2. How many distinct points (X,Y,Z) on the surface of such a 3d-ellipsoid are needed to reduce the number of possible solutions to the ellipsoid-equation to one assuming that the points are chosen at random?

I did some googling but didn't find the right things and as I don't think those questions are too easy to answer I decided to simply draw the ellipsoid by eye. Nontheless I would like to hear oppinions. Does someone know a good book dealing with geometric problems of this kind? I tried to construct an ellipsoid through three points by simply substituting in the equation but this didn't get really far.

GClements

07-23-2013, 12:29 PM

1. Given a set of points - is there a simple way to construct/compute the ellipsoid with the lowest volume given by

X2/W2 + Y2/H2 + Z2/D2 - 1 = 0

that encompasses all points? How about the ellipsoids that have at least one of it's axis-lengths minimized? Does one imply the other?

Here's one way to look at this.

First, make the substitutions:

P = 1/W2

Q = 1/H2

R = 1/D2

Thus, a point <x,y,z> is inside the ellipsoid if

X2P + Y2Q + Z2R <= 1

This forms a linear half-space in <P,Q,R> space.

The set of ellipsoids which contain all points is thus a convex polyhedron in <P,Q,R> space defined as the intersection of a set of half-spaces, each defined by one of the points.

The vertices, edges and faces of this polyhedron can be found using the simplex method (http://en.wikipedia.org/wiki/Simplex_method). If you wanted the ellipsoid which minimised a linear function in P, Q, and R, that could also be found by the simplex method.

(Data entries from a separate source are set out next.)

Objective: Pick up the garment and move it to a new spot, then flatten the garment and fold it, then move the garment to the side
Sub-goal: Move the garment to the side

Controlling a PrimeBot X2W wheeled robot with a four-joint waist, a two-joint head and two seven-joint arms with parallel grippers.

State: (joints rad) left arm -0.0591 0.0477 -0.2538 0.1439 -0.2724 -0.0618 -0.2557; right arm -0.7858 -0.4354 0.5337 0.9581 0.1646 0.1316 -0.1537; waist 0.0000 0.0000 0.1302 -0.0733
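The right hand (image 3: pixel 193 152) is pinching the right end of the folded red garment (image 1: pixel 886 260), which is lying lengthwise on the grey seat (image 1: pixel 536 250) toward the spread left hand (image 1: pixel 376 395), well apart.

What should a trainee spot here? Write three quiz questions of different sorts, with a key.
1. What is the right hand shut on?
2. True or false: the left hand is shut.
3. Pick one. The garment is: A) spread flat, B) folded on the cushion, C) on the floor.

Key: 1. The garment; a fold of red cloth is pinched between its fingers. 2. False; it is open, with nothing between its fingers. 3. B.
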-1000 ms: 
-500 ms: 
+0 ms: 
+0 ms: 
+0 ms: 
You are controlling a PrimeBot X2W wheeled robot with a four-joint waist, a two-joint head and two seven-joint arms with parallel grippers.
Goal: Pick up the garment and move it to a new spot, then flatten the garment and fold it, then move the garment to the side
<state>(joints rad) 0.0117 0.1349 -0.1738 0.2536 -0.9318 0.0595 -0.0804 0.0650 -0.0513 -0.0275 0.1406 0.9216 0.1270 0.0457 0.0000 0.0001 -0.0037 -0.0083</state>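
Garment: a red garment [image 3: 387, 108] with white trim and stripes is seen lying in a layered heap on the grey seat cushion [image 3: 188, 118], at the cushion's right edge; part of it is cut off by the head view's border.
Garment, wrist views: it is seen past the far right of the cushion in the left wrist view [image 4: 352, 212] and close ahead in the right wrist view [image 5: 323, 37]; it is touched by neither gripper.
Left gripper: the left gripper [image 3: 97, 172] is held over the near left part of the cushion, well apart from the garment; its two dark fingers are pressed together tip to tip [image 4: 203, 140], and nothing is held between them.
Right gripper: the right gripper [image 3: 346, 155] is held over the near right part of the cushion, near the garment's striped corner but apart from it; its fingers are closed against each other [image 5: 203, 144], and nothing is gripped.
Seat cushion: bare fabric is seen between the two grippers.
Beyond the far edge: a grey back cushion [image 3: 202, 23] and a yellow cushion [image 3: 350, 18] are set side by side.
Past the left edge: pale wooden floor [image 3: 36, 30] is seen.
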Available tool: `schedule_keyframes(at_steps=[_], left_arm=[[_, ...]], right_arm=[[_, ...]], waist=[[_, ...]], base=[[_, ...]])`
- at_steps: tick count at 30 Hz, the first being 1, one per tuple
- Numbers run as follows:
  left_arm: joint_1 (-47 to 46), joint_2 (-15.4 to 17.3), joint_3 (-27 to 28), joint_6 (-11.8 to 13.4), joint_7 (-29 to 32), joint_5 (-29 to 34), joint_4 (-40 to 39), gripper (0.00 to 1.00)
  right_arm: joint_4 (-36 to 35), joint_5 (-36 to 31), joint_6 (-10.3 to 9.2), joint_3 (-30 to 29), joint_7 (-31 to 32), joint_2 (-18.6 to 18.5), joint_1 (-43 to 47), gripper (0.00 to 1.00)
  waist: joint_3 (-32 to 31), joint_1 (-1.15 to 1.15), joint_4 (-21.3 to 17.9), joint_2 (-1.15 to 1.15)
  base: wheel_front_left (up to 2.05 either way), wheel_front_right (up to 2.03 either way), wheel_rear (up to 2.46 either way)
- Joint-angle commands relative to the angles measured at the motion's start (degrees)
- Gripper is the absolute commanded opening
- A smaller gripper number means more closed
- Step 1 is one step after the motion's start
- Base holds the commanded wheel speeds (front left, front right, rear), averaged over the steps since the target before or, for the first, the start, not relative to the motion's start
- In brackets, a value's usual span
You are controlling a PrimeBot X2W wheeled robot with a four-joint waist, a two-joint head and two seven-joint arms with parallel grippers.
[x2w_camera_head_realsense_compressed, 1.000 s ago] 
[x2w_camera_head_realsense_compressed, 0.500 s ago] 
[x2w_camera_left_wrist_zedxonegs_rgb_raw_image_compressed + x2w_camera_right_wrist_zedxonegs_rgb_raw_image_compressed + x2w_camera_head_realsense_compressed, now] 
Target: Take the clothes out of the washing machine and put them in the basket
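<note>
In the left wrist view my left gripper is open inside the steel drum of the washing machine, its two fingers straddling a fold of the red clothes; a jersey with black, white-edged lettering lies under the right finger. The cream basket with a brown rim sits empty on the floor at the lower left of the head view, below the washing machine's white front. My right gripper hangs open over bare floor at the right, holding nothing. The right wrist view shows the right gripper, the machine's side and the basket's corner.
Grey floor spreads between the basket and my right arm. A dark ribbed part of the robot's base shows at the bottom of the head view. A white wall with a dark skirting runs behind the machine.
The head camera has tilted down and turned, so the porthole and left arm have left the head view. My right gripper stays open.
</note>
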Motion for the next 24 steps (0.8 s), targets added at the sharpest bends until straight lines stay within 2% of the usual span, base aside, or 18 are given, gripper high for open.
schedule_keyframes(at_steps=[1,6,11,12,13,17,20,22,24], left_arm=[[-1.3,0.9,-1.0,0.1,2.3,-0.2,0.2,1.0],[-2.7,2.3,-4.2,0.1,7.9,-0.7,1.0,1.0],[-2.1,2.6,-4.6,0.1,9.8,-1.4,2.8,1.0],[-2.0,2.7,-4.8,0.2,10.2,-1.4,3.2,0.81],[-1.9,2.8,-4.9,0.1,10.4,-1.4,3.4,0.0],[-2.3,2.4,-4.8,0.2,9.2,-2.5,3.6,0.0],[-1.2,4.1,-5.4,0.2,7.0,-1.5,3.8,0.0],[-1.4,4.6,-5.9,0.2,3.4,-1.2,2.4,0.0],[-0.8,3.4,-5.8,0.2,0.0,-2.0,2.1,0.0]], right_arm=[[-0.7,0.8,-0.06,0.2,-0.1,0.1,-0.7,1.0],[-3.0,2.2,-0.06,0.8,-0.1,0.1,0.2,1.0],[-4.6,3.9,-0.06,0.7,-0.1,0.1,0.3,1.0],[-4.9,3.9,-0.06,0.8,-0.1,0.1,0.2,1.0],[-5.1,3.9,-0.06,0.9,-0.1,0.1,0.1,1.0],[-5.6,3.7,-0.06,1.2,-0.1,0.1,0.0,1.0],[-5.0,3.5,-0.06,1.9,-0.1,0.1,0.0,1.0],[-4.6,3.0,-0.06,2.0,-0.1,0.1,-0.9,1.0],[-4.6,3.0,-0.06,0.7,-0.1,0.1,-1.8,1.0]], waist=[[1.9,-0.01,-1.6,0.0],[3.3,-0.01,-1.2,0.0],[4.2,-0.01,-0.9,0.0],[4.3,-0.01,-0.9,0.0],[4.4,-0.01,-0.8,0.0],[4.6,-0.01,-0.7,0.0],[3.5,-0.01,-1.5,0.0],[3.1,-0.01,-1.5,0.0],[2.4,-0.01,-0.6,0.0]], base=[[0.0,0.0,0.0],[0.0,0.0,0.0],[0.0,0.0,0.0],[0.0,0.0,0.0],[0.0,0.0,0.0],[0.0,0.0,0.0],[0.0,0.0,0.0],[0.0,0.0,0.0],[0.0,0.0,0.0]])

However, in this case, you're trying to minimise W*H*D = 1/sqrt(P*Q*R), so you're trying to maximise P*Q*R.

The optimum value will lie on the surface of the polyhedron, but as the function isn't linear, it won't necessarily be a vertex. Having enumerated the vertices, edges and faces, you need to find the value of P*Q*R for each vertex, and its maximum value for each edge and face.

2. How many distinct points (X,Y,Z) on the surface of such a 3d-ellipsoid are needed to reduce the number of possible solutions to the ellipsoid-equation to one assuming that the points are chosen at random?

I'm not sure I understand the question.

In the above approach, each vertex of the polyhedron correspond to an ellipsoid which touches three points.. Similarly, each edge corresponds to a one-dimensional family of ellipsoids which touch the same two points (and possibly others), while each face corresponds to a two-dimensional family of ellipsoids which touch a specific point.

Note that in any of the case of an ellipsoid which touches three points, it may coincidentally touch additional points. In this situation, the simplex method will produce multiple vertices which are coincident but structurally distinct, resulting in some degenerate (zero length or area) edges and faces.

hlewin

07-23-2013, 01:47 PM

The vertices, edges and faces of this polyhedron can be found using the simplex method.

Thank you! I didn't think about it as at the time I asked myself the question I was already finished with the problem despite having heard of the method. The GNU-Scientific Library seems to have an implementation of a simplex-minimizer.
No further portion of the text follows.